> _What to produce_:
After removing every image, reproduce the data exactly as it appears.

=======

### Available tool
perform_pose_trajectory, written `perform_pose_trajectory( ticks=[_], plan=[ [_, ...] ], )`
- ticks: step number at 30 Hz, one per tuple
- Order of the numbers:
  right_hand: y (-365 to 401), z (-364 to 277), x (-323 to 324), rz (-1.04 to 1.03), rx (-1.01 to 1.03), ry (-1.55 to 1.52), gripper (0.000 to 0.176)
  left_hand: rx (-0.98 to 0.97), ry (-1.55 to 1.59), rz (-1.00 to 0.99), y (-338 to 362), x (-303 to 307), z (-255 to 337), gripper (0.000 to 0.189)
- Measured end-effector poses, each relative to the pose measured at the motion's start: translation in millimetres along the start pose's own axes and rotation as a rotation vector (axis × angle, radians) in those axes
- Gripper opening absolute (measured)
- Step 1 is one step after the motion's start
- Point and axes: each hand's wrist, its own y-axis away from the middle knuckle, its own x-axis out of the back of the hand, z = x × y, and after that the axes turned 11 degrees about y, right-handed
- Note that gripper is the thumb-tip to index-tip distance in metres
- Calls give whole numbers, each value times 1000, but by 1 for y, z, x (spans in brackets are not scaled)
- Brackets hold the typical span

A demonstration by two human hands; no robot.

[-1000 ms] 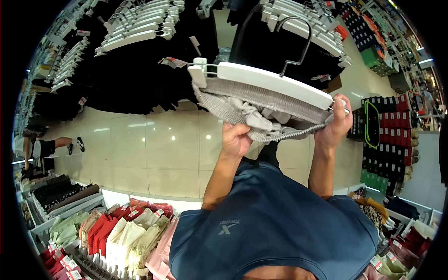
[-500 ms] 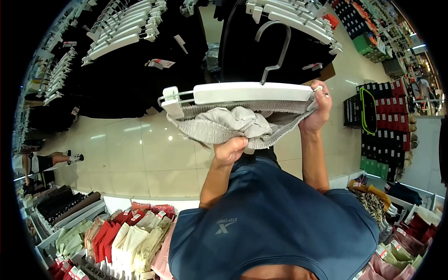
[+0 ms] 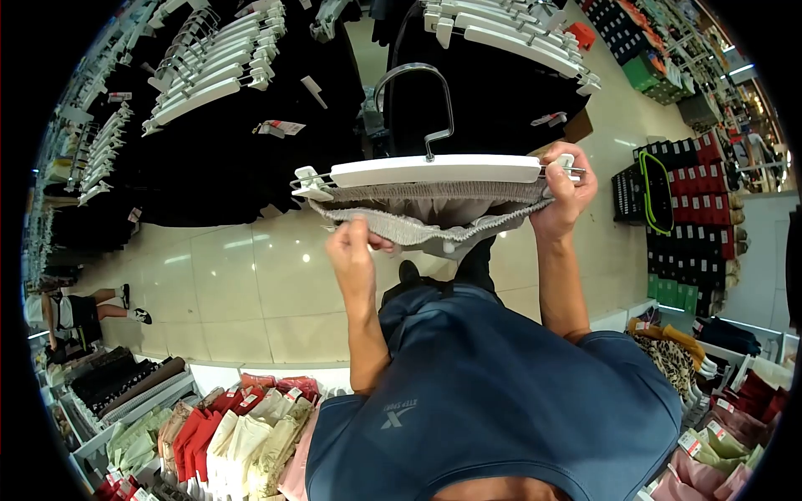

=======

> _Answer section_:
### Available tool
perform_pose_trajectory, written `perform_pose_trajectory( ticks=[_], plan=[ [_, ...] ], )`
- ticks: step number at 30 Hz, one per tuple
- Order of the numbers:
  right_hand: y (-365 to 401), z (-364 to 277), x (-323 to 324), rz (-1.04 to 1.03), rx (-1.01 to 1.03), ry (-1.55 to 1.52), gripper (0.000 to 0.176)
  left_hand: rx (-0.98 to 0.97), ry (-1.55 to 1.59), rz (-1.00 to 0.99), y (-338 to 362), x (-303 to 307), z (-255 to 337), gripper (0.000 to 0.189)
- Measured end-effector poses, each relative to the pose measured at the motion's start: translation in millimetres along the start pose's own axes and rotation as a rotation vector (axis × angle, radians) in those axes
- Gripper opening absolute (measured)
- Step 1 is one step after the motion's start
- Point and axes: each hand's wrist, its own y-axis away from the middle knuckle, its own x-axis out of the back of the hand, z = x × y, and after that the axes turned 11 degrees about y, right-handed
- Note that gripper is the thumb-tip to index-tip distance in metres
- Calls give whole numbers, each value times 1000, but by 1 for y, z, x (spans in brackets are not scaled)
- Brackets hold the typical span

A demonstration by two human hands; no robot.

[-1000 ms] 
[-500 ms] 
[+0 ms] 

Now the exercise is finished.